Lastly, when applying MIR to describe the musical characteristics of a sample in order to draw general conclusions about music or musical processing, the selection of music relies on the experimenter. As such it is inherently subjective. That is, MIR ideally provides a more objective description of musical characteristics, but this does not ensure generalizability. Similarly, our results do not generalize to all studies carried out with the MIRtoolbox. For example, we raised concerns about the mirtempo function. Arguably, the function might work reliably with music that is relatively easily structured with a clear and regular beat. Again, a systematic evaluation of MIRtoolbox for music perception should resolve the question of how the music sample impacts results.

One sample-related caveat to keep in mind is that music preferences might shape evaluations, even for basic features like loudness and pitch. For instance, a metal fan might rate the loudness of metal pieces differently than a pop fan. In addition, in samples consisting of very heterogeneous musical styles, compression will likely play a role for music perception. A more rigorous account would be to select pieces from within a style and with similar compression (e.g., Gingras et al., 2014) in order to learn and perhaps experimentally test for certain relations between acoustic and perceptual features.

There are some details in our study design that need to be discussed; for example, the treatment of sound intensity. We deliberately chose music from very different styles that also deployed different recording and compression methods. As too big loudness differences would potentially have confounded judgments, we first applied a normalization algorithm, and readjusted the excerpts due to overcorrection of the normalization algorithm (e.g., for sparse and soft music or for very dense and loud excerpts). The normalization was not applied with the aim of equalizing loudness, as loudness was still one important feature implemented in the analysis. The final adjustment was necessary to retain the character of the musical excerpts. One critical point might be that volume was then self-chosen by participants: that will affect results because there is no linear relationship between amplitude and loudness (Glasberg & Moore, 2002) and sound intensity may have an important effect on subjective emotion ratings. We accepted this shortcoming because we wanted our participants to feel as comfortable as possible with the volume. Feeling uneasy or angry due to a inadequate volume setting would have induced emotions and in doing so likely would have confounded the emotion ratings. An additional shortcoming was that two participants indeed decided to change the volume halfway through the study. We decided to keep those participants in the data set, even though their evaluation was then expected to be noisier than for the other participants. In general, even though there were differences in volume and thus sound intensity between participants and also within two participants, our core interest was in comparing acoustic and perceptual features, which were in the end based on one and the same stimulus.
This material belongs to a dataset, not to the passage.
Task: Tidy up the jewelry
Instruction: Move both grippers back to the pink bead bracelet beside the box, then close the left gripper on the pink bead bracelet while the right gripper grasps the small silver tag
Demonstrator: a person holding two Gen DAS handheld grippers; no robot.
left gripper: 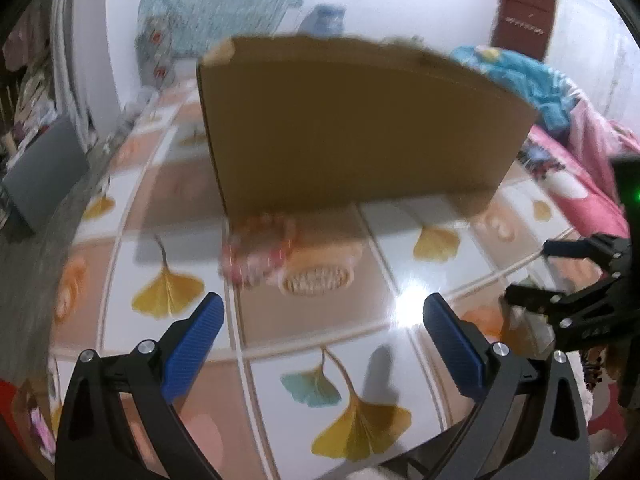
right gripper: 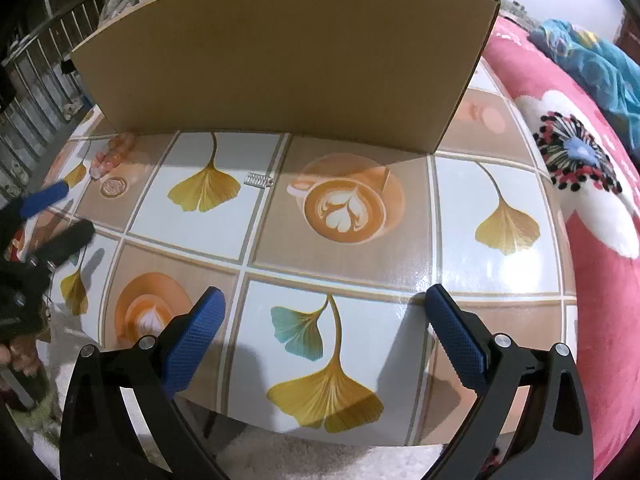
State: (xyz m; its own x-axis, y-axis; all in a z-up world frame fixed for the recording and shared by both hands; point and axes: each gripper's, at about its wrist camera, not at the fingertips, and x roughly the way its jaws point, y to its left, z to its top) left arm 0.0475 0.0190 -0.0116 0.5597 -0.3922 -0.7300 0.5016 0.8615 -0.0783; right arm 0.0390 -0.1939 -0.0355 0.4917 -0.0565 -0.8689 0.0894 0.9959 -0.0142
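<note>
A pink bead bracelet point(left gripper: 256, 252) lies on the leaf-patterned table point(left gripper: 400, 248), close to the front wall of a brown cardboard box point(left gripper: 360, 120); it is blurred in the left wrist view. My left gripper point(left gripper: 324, 304) is open just short of the bracelet, holding nothing. In the right wrist view the bracelet point(right gripper: 112, 156) sits at the box's point(right gripper: 280, 60) left corner, and a small silver coiled piece point(right gripper: 258, 180) lies further right on the table point(right gripper: 460, 200). My right gripper point(right gripper: 325, 294) is open and empty over the near edge. The left gripper point(right gripper: 66, 214) shows at far left.
A pink flowered blanket point(right gripper: 580, 200) with a blue cloth point(right gripper: 600, 64) on it runs along the table's right side. White fluffy rug point(right gripper: 320, 452) lies below the near edge. A dark grey panel point(left gripper: 44, 168) stands left. The right gripper point(left gripper: 528, 272) hangs at the table's right.
</note>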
Another critical point might be the number of post-stimulus evaluations and the total duration needed to answer them. The individual mean summed duration to answer all items ranged from 65 to 150 s. The serial order of items was fixed to increase familiarity with the procedure and thereby facilitate the task. It was important to us to apply a within-subject design, with all participants listening to all sound excerpts and rating all sections of evaluations. Therefore, memory errors will have contributed to the evaluations as noise, and even more so the later the position of the rating was in the series (e.g., for the emotional ratings). The alternatives would be to give up the within-subject design, which adds between-participants variance, or to give participants the possibility to re-run the audio file during the evaluation phase. The latter would not ensure that participants used the re-run possibility, and in the end, we accepted this shortcoming. One might argue that we were nevertheless able to reproduce key findings in the literature.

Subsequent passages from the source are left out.